Die Fachstelle Enter in Graz steht ihnen mit medienpädagogischem Rat zur Seite. Im Interview erklärt Sozialpädagoge und Leiter Markus Meschik, wie sich Lehrende dem Thema Gaming auf Augenhöhe nähern sollen, welche Gefahren von Glücksspielelementen ausgehen und warum sich nur die wenigsten Lernspiele für den Unterricht eignen.
Was jetzt: Wie haben sich Games in den letzten zehn Jahren entwickelt?
Markus Meschik: Zu meiner Schulzeit vor 15 Jahren waren Gamer/innen noch in der Außenseiterrolle. Seit dem Computerspiel Fortnite hat sich Gaming zum Massenphänomen etabliert. Heute wird man in der Schule sogar benachteiligt, wenn man kein Spiel spielen darf. Wenn Eltern das Spielen daheim verbieten, tun sich vor allem junge Burschen schwer, am Klassengefüge und an den Diskussionen teilzunehmen.
Wie konnten sich Computerspiele zum Massenphänomen entwickeln?
Zum einen haben Unternehmen erkannt, dass Games nicht mehr nur ein Nischenprodukt für ein paar Pizza essende, übergewichtige Jugendliche ist. Sondern, dass ein großer Markt dahinter steckt, weshalb große Summen in die Bewerbung geflossen sind. Auch die Grafiktechnologie hat sich massiv verbessert, wobei sich spielerisch wenig verändert hat. Erste Bestrebungen versuchen auch, die Spielfaszination in didaktischen Settings zu verorten oder in Therapien einzusetzen.
Sind Computerspiele das neue Leitmedium der Jugend geworden?
Jugendliche und Kinder erkennen sie selbstverständlich als Leitmedium; Erwachsene jenseits der 30 sind irritiert, wie professionalisiert etwa der eSport-Sektor bereits ist und welche Berufsmöglichkeiten dahinterstecken. In der Beratung höre ich immer wieder, dass immer mehr Jugendliche einen Beruf als Twitch-Streamer/in, YouTuber/in oder eSportler/in anstreben. Die Schule sei für sie daher zweitrangig.
„Immer mehr Jugendliche wollen Twitch-Streamer/in, YouTuber/in oder eSportler/in werden. Die Schule ist für sie zweitrangig.“
Was antwortet man Schülern und Schülerinnen, wenn sie sagen, sie brauchen die Schule nicht, weil sie ihr Geld mit Computerspielen verdienen können?
Es ist schwierig, authentisch zu sagen: Schlag es dir aus dem Kopf, das wird nix. Denn es gibt tatsächlich Kinder, die ein paar hundert Euro im Monat mit dem Computerspielen verdienen. Außerdem wissen wir nicht, welche Berufe in zehn Jahren relevant sein werden. Wer hätte vor einem Jahrzehnt gedacht, dass unsere Kinder einmal Geld mit Social-Media-Management verdienen werden. Doch derzeit ist die Chance, professionelle/r eSportler/in zu werden, gleich hoch, wie Profifußballer/in zu werden.

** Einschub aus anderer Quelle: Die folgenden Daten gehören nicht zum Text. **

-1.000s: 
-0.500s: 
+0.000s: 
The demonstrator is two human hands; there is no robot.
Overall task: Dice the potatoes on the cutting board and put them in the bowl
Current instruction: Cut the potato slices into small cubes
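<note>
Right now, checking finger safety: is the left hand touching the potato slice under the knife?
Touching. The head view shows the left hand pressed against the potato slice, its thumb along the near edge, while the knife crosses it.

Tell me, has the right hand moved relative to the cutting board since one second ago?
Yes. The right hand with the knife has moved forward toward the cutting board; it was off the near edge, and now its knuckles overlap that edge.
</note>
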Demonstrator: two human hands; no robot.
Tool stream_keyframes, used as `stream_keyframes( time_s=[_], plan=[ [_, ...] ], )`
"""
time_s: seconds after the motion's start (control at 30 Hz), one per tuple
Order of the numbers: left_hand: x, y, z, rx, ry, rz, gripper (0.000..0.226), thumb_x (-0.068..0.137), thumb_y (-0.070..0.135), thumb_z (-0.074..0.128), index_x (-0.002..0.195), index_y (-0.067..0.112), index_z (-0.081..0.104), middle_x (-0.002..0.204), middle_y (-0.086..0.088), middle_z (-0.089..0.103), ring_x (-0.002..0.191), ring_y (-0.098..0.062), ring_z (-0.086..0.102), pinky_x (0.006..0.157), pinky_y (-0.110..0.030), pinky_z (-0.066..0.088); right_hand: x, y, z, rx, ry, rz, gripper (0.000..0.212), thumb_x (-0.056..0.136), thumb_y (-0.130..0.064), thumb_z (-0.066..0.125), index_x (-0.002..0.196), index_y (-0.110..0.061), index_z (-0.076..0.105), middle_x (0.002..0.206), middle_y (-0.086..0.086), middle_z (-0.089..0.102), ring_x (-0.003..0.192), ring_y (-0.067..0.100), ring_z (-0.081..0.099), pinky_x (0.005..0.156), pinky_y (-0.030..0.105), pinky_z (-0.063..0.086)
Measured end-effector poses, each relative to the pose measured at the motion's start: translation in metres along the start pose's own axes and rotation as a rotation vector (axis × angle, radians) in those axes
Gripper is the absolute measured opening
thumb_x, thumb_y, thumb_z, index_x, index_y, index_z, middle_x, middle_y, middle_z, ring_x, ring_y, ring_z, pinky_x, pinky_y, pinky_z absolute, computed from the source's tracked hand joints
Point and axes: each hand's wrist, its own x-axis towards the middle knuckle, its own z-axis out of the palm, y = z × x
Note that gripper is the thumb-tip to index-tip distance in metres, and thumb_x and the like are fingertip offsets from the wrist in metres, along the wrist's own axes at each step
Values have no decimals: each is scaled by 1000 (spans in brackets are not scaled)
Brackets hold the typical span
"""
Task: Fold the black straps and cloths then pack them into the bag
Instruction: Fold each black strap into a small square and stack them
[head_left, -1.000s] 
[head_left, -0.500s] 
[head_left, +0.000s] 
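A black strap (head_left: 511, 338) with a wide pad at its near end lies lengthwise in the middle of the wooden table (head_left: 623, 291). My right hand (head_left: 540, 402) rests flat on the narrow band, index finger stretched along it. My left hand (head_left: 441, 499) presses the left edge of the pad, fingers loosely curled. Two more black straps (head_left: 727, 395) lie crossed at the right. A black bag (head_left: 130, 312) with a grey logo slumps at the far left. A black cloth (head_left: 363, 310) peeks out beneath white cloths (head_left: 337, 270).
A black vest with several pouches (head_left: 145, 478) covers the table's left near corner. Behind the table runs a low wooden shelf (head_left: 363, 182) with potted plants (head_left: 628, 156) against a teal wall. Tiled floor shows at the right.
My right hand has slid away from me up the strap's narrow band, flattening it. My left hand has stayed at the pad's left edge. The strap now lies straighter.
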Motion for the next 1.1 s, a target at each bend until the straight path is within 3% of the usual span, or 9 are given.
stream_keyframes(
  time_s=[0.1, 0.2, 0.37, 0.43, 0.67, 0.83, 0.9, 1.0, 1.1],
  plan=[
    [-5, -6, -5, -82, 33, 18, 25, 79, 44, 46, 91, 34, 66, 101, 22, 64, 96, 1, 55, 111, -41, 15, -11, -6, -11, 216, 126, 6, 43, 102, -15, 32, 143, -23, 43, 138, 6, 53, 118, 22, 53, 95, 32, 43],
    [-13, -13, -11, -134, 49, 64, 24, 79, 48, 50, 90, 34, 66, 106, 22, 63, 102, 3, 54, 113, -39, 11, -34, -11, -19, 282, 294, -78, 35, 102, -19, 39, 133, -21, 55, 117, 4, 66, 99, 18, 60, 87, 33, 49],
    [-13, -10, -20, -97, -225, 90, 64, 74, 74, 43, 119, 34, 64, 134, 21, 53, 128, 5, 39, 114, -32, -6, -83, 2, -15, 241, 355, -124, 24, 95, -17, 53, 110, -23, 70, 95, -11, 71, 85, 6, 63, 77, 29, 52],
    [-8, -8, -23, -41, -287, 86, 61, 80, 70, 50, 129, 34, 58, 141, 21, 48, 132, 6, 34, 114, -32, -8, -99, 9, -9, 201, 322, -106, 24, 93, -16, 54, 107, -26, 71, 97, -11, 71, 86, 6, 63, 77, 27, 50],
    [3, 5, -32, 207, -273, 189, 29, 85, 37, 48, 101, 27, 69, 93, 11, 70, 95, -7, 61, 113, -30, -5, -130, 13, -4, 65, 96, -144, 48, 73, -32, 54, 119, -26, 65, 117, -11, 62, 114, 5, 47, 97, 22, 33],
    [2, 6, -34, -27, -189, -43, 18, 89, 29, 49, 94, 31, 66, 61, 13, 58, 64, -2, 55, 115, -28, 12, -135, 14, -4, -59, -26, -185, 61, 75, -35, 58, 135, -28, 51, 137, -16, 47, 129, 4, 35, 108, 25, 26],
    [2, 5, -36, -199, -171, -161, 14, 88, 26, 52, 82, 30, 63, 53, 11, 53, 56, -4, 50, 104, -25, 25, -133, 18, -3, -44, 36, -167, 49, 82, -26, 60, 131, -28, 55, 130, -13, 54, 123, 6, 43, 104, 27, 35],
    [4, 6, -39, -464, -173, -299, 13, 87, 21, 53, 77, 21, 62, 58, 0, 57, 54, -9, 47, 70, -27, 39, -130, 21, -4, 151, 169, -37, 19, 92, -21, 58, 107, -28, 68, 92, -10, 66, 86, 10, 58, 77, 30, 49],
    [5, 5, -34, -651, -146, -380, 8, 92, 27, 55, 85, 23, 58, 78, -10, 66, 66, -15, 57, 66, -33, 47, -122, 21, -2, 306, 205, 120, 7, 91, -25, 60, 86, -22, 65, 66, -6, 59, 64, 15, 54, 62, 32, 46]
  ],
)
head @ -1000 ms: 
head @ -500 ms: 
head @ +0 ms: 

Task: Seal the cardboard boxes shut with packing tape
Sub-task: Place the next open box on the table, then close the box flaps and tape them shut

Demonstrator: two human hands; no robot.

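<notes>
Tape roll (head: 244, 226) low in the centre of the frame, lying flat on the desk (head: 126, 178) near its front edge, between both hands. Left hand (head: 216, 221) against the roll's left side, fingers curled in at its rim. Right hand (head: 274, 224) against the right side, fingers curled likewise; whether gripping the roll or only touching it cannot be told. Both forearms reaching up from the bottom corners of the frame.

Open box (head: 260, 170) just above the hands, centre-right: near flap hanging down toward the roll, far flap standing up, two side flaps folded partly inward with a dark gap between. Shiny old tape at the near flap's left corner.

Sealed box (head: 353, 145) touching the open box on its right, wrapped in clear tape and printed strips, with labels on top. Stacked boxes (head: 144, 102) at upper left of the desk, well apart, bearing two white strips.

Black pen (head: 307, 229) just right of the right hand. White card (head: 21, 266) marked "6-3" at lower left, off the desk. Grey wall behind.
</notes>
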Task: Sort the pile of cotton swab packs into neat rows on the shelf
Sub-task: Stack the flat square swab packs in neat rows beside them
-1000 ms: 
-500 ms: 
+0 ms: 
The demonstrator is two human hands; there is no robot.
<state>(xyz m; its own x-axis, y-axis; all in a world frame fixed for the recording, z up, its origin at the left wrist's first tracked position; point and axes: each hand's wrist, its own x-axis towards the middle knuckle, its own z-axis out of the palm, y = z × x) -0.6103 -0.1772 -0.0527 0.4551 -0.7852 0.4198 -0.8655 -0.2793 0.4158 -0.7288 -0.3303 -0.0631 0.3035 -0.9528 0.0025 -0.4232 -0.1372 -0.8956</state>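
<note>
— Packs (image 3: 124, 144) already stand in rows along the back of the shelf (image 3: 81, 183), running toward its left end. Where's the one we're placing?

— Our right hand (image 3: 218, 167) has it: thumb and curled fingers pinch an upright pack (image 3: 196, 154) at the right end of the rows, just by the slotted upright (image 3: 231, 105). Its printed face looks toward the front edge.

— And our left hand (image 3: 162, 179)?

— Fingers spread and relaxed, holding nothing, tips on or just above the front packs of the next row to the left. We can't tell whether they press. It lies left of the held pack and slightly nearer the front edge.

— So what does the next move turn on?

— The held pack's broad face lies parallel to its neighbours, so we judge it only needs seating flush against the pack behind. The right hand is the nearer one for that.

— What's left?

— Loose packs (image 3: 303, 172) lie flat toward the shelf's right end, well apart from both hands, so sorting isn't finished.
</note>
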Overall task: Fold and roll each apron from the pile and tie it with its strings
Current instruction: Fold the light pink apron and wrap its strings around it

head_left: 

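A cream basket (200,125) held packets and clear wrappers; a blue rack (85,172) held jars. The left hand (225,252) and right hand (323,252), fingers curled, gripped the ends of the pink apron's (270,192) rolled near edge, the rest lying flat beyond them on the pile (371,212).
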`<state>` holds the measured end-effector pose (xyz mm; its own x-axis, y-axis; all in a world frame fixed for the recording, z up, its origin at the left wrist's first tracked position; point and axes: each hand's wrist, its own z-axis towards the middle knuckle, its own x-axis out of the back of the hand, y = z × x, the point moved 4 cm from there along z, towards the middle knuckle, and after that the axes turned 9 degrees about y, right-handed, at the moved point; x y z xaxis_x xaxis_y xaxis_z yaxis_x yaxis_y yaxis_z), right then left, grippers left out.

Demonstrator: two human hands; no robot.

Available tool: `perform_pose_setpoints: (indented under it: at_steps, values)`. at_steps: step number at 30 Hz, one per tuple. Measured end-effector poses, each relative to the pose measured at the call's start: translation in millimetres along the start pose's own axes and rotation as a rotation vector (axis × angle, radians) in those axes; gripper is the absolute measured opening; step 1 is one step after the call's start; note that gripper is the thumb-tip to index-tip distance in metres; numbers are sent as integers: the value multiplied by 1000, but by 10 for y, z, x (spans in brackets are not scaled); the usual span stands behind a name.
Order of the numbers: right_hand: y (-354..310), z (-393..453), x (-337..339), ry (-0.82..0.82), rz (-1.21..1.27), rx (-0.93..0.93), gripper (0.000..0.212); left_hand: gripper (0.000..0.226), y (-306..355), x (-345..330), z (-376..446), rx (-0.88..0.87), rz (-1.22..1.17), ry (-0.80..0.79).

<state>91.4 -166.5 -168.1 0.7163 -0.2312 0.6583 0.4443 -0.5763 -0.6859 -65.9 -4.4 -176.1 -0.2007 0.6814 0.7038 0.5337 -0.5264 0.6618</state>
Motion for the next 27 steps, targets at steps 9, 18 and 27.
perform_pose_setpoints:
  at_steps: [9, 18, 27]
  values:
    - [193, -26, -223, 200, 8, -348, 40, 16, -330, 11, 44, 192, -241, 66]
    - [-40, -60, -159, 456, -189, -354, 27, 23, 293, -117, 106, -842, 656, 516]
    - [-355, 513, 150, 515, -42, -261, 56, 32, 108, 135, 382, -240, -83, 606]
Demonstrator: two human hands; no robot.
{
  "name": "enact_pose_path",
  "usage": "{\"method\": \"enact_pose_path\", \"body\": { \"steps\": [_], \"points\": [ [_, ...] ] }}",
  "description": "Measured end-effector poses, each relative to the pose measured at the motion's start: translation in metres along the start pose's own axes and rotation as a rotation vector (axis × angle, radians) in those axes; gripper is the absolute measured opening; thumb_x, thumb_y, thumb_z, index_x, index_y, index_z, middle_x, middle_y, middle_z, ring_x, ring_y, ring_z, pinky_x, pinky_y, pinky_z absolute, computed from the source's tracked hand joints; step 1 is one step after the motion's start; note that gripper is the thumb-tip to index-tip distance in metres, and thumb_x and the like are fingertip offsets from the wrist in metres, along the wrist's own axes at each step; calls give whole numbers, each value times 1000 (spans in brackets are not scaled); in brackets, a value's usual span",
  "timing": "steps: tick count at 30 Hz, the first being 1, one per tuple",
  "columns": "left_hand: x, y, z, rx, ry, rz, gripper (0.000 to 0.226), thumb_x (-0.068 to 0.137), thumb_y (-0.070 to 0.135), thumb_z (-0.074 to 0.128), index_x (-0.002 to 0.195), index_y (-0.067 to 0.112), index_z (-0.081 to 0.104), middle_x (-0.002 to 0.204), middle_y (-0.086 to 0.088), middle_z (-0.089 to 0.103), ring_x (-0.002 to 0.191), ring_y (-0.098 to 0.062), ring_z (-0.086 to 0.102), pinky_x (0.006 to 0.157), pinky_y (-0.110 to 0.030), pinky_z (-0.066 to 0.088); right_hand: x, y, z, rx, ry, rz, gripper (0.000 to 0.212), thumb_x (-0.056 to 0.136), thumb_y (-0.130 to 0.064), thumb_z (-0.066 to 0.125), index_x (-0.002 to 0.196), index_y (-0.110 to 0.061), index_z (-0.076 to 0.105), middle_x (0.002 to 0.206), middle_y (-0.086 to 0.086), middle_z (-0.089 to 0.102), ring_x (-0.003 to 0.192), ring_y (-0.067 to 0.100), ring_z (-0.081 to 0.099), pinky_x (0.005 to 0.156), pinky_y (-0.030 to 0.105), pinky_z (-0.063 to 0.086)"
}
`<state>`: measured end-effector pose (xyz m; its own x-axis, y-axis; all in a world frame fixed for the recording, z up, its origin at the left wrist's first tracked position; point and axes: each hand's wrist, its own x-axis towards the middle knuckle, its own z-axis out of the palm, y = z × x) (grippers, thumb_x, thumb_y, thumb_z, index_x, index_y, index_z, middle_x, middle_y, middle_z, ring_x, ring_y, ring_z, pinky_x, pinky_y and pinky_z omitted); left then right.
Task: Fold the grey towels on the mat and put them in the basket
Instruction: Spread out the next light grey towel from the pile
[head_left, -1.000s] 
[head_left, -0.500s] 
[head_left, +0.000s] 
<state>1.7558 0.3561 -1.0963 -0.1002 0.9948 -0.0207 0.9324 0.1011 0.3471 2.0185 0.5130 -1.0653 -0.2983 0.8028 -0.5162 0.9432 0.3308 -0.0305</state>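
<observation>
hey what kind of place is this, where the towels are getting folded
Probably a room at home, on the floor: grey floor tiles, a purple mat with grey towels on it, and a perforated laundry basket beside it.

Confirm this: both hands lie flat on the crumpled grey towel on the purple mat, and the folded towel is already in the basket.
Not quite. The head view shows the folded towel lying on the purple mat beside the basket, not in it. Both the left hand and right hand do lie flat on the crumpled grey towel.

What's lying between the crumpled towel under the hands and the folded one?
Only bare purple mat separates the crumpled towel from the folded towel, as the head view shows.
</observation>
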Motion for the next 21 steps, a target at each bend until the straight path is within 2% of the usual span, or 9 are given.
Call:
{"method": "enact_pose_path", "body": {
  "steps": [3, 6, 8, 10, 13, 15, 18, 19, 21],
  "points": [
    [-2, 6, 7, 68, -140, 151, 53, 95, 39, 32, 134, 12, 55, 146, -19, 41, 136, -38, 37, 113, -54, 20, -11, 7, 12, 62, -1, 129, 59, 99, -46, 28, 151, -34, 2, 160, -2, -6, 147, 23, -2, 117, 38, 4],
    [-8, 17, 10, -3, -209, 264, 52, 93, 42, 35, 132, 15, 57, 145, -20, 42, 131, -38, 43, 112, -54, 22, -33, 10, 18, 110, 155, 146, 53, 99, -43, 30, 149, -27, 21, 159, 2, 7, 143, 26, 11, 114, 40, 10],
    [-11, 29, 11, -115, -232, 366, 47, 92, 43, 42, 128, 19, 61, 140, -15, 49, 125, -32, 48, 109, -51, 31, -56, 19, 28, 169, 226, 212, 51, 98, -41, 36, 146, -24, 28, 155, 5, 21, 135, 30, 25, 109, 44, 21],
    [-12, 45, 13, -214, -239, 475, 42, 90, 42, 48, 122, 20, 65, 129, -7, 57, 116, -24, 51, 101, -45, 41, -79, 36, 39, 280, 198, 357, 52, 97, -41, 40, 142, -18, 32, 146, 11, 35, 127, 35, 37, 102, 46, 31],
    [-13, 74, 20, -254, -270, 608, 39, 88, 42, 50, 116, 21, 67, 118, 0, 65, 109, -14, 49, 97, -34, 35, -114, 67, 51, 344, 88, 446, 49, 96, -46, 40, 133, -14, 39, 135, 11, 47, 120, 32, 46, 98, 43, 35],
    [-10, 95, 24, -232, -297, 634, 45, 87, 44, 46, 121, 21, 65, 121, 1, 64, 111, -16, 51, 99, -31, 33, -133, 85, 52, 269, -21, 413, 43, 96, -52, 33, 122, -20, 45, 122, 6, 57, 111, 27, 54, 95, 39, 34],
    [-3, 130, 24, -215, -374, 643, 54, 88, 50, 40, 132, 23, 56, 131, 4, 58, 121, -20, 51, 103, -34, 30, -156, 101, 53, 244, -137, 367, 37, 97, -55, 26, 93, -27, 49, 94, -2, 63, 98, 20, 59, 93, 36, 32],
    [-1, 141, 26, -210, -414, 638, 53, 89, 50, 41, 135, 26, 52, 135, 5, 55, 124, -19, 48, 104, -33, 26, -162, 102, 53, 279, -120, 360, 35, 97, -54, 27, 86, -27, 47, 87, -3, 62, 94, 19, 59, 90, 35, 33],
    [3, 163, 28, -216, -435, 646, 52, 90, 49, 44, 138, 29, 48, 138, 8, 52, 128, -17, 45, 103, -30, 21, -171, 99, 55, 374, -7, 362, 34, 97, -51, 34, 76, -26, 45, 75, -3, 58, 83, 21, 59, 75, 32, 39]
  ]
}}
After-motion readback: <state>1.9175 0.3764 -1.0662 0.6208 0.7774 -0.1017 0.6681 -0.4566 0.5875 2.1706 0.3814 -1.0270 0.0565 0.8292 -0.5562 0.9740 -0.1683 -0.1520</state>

Womit genau verdienen eSportler/innen ihr Geld?
Die meisten von ihnen bespielen regelmäßig einen YouTube-Kanal oder einen Twitch-Live-Stream. Dafür verdienen sie Werbeeinnahmen über YouTube. Der Großteil des Geldes kommt von Sponsoren wie Samsung oder A1, die Teams oder einzelne Profis sponsern. Die Donations ihrer Fans sind quasi das Trinkgeld. Auch Wettkämpfe bringen Geld.
Was müssen Lehrende über die angesagte Streaming-Plattform Twitch wissen?
Twitch ist eine Live-Streaming-Plattform, die von Amazon gekauft wurde. Sie eignet sich großartig dazu, das Computerspielen live zu streamen und als Video aufzubereiten. Man braucht nur eine Anmeldung, eine Kamera und ein Mikrofon. Die Zuseher/innen können in Echtzeit kommentieren. Wenn man geschicktes Marketing betreibt, kann man ein großes Publikum erreichen und damit Geld verdienen.
Wäre es sinnvoll, einen Twitch-Kanal für den Unterricht zu erstellen?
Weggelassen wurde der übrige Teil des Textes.